_Task requirements_. Quote every line below exactly and skip any picture.

[Dataset items]

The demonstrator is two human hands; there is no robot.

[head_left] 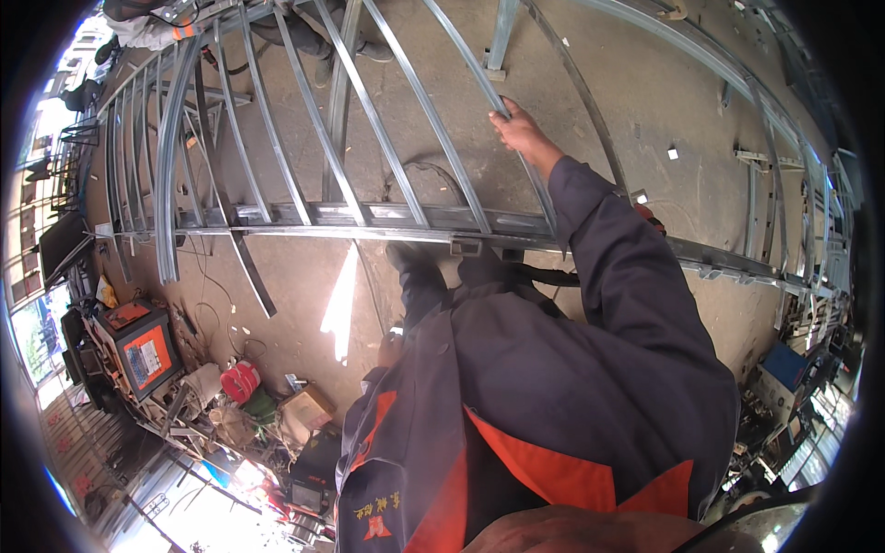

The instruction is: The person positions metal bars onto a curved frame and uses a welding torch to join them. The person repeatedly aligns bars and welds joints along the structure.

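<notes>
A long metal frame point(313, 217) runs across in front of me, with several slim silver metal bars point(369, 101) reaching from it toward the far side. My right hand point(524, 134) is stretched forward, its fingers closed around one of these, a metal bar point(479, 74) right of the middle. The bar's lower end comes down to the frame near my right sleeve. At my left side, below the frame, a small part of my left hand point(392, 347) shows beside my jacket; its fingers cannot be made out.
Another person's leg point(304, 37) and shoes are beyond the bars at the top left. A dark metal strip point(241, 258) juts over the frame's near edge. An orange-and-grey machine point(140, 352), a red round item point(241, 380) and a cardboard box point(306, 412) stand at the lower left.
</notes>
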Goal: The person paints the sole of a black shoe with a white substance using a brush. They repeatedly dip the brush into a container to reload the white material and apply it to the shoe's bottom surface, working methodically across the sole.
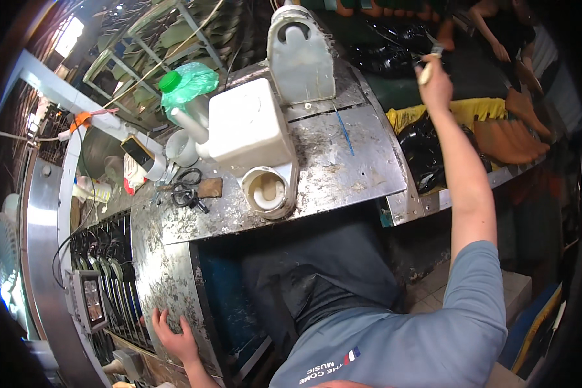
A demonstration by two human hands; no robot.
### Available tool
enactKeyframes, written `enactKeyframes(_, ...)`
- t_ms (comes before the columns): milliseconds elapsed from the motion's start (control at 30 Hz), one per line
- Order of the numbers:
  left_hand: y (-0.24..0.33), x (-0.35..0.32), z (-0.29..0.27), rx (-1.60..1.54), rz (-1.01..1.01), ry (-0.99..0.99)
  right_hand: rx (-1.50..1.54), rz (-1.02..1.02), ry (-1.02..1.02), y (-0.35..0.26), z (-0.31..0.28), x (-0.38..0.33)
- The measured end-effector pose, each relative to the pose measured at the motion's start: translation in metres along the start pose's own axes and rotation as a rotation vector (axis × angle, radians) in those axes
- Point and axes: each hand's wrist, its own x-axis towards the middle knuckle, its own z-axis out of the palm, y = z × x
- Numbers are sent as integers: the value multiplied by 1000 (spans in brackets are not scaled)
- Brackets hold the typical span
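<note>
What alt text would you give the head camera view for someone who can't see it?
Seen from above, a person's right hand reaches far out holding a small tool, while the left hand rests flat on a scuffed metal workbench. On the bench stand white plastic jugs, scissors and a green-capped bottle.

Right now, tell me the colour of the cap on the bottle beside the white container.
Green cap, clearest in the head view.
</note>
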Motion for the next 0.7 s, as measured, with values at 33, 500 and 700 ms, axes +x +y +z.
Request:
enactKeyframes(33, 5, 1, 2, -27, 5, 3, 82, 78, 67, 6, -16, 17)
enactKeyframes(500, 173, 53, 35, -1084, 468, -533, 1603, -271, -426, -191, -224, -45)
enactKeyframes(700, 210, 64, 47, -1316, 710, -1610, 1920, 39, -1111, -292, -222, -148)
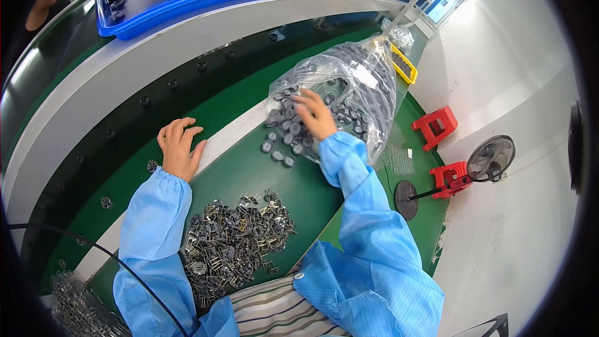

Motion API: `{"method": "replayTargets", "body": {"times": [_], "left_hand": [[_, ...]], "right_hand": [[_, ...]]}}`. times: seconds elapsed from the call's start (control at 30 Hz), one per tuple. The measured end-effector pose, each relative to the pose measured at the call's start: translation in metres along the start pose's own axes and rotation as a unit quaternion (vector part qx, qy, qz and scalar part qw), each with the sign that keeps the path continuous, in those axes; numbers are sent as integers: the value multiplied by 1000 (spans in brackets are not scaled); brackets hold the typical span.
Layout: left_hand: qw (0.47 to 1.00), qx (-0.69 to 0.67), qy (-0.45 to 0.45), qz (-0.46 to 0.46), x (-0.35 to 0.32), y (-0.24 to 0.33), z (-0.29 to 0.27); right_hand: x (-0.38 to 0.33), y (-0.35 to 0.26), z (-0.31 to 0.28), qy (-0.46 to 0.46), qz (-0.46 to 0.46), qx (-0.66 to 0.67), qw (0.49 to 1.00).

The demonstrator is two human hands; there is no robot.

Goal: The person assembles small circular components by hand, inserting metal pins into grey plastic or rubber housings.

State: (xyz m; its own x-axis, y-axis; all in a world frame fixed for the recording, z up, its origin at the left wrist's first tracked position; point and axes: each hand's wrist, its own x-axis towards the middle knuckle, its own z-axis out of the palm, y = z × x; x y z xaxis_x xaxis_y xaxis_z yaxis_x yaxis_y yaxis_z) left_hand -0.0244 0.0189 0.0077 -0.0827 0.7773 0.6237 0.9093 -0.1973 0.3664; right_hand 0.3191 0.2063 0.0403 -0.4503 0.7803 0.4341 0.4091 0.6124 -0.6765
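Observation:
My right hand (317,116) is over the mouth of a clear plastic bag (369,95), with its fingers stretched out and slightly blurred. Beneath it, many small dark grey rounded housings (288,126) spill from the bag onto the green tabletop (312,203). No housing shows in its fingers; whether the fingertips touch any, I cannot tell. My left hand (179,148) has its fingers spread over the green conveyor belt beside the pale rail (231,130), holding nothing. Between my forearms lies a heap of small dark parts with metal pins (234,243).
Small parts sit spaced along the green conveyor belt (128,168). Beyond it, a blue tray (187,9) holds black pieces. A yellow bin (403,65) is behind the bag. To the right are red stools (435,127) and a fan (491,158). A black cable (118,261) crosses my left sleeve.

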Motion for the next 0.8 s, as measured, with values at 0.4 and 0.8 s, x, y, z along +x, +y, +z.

_Response below_.
The demonstrator is two human hands; there is no robot.

[head_left] 

The instruction is: The person positions metal bars onto a curved frame and uses a welding torch to join them. The person repeatedly aligns bars and welds joints along the structure.

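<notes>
A long metal frame point(313, 217) runs across in front of me, with several slim silver metal bars point(369, 101) reaching from it toward the far side. My right hand point(524, 134) is stretched forward, its fingers closed around one of these, a metal bar point(479, 74) right of the middle. The bar's lower end comes down to the frame near my right sleeve. At my left side, below the frame, a small part of my left hand point(392, 347) shows beside my jacket; its fingers cannot be made out.
Another person's leg point(304, 37) and shoes are beyond the bars at the top left. A dark metal strip point(241, 258) juts over the frame's near edge. An orange-and-grey machine point(140, 352), a red round item point(241, 380) and a cardboard box point(306, 412) stand at the lower left.
</notes>
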Goal: The person paints the sole of a black shoe with a white substance using a brush. They repeatedly dip the brush into a container to reload the white material and apply it to the shoe's bottom surface, working methodically across the sole.
A demonstration by two human hands; no robot.
### Available tool
enactKeyframes, written `enactKeyframes(_, ...)`
- t_ms (comes before the columns): milliseconds elapsed from the motion's start (control at 30 Hz), one per line
- Order of the numbers:
  left_hand: y (-0.24..0.33), x (-0.35..0.32), z (-0.29..0.27), rx (-1.60..1.54), rz (-1.01..1.01), ry (-0.99..0.99)
  right_hand: rx (-1.50..1.54), rz (-1.02..1.02), ry (-1.02..1.02), y (-0.35..0.26), z (-0.31..0.28), x (-0.38..0.33)
- The measured end-effector pose, each relative to the pose measured at the motion's start: translation in metres along the start pose's own axes and rotation as a rotation vector (axis × angle, radians) in those axes
- Point and axes: each hand's wrist, its own x-axis towards the middle knuckle, its own z-axis out of the palm, y = z × x
- Numbers are sent as integers: the value multiplied by 1000 (spans in brackets are not scaled)
- Brackets hold the typical span
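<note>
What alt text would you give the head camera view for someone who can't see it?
Seen from above, a person's right hand reaches far out holding a small tool, while the left hand rests flat on a scuffed metal workbench. On the bench stand white plastic jugs, scissors and a green-capped bottle.

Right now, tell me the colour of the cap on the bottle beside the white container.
Green cap, clearest in the head view.
</note>
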Motion for the next 0.7 s, as measured, with values at 33, 500 and 700 ms, axes +x +y +z.
Request:
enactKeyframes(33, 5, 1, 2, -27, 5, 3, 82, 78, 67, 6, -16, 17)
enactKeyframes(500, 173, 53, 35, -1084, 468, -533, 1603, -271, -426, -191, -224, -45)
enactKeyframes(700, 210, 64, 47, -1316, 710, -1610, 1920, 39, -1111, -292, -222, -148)

Motion API: `{"method": "replayTargets", "body": {"times": [_], "left_hand": [[_, ...]], "right_hand": [[_, ...]]}}`. times: seconds elapsed from the call's start (control at 30 Hz), one per tuple. The measured end-effector pose, each relative to the pose measured at the call's start: translation in metres along the start pose's own axes and rotation as a unit quaternion (vector part qx, qy, qz and scalar part qw), each with the sign that keeps the path continuous, in those axes; numbers are sent as integers: the value multiplied by 1000 (spans in brackets are not scaled); brackets hold the typical span.
Layout: left_hand: qw (0.47 to 1.00), qx (-0.69 to 0.67), qy (-0.45 to 0.45), qz (-0.46 to 0.46), x (-0.35 to 0.32), y (-0.24 to 0.33), z (-0.29 to 0.27); right_hand: x (-0.38 to 0.33), y (-0.35 to 0.26), z (-0.31 to 0.28), qy (-0.46 to 0.46), qz (-0.46 to 0.46), qx (-0.66 to 0.67), qw (0.49 to 1.00).

The demonstrator is two human hands; there is no robot.

Goal: The person assembles small circular components by hand, inserting metal pins into grey plastic or rubber housings.

State: (xyz m; its own x-axis, y-axis; all in a world frame fixed for the recording, z up, its origin at the left wrist's first tracked position; point and axes: each hand's wrist, its own x-axis towards the middle knuckle, its own z-axis out of the palm, y = z × x; x y z xaxis_x xaxis_y xaxis_z yaxis_x yaxis_y yaxis_z) left_hand -0.0244 0.0189 0.0077 -0.0827 0.7773 0.6237 0.9093 -0.1973 0.3664; right_hand 0.3191 0.2063 0.0403 -0.4503 0.7803 0.4341 0.4091 0.6124 -0.6765
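Observation:
My right hand (317,116) is over the mouth of a clear plastic bag (369,95), with its fingers stretched out and slightly blurred. Beneath it, many small dark grey rounded housings (288,126) spill from the bag onto the green tabletop (312,203). No housing shows in its fingers; whether the fingertips touch any, I cannot tell. My left hand (179,148) has its fingers spread over the green conveyor belt beside the pale rail (231,130), holding nothing. Between my forearms lies a heap of small dark parts with metal pins (234,243).
Small parts sit spaced along the green conveyor belt (128,168). Beyond it, a blue tray (187,9) holds black pieces. A yellow bin (403,65) is behind the bag. To the right are red stools (435,127) and a fan (491,158). A black cable (118,261) crosses my left sleeve.
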
Motion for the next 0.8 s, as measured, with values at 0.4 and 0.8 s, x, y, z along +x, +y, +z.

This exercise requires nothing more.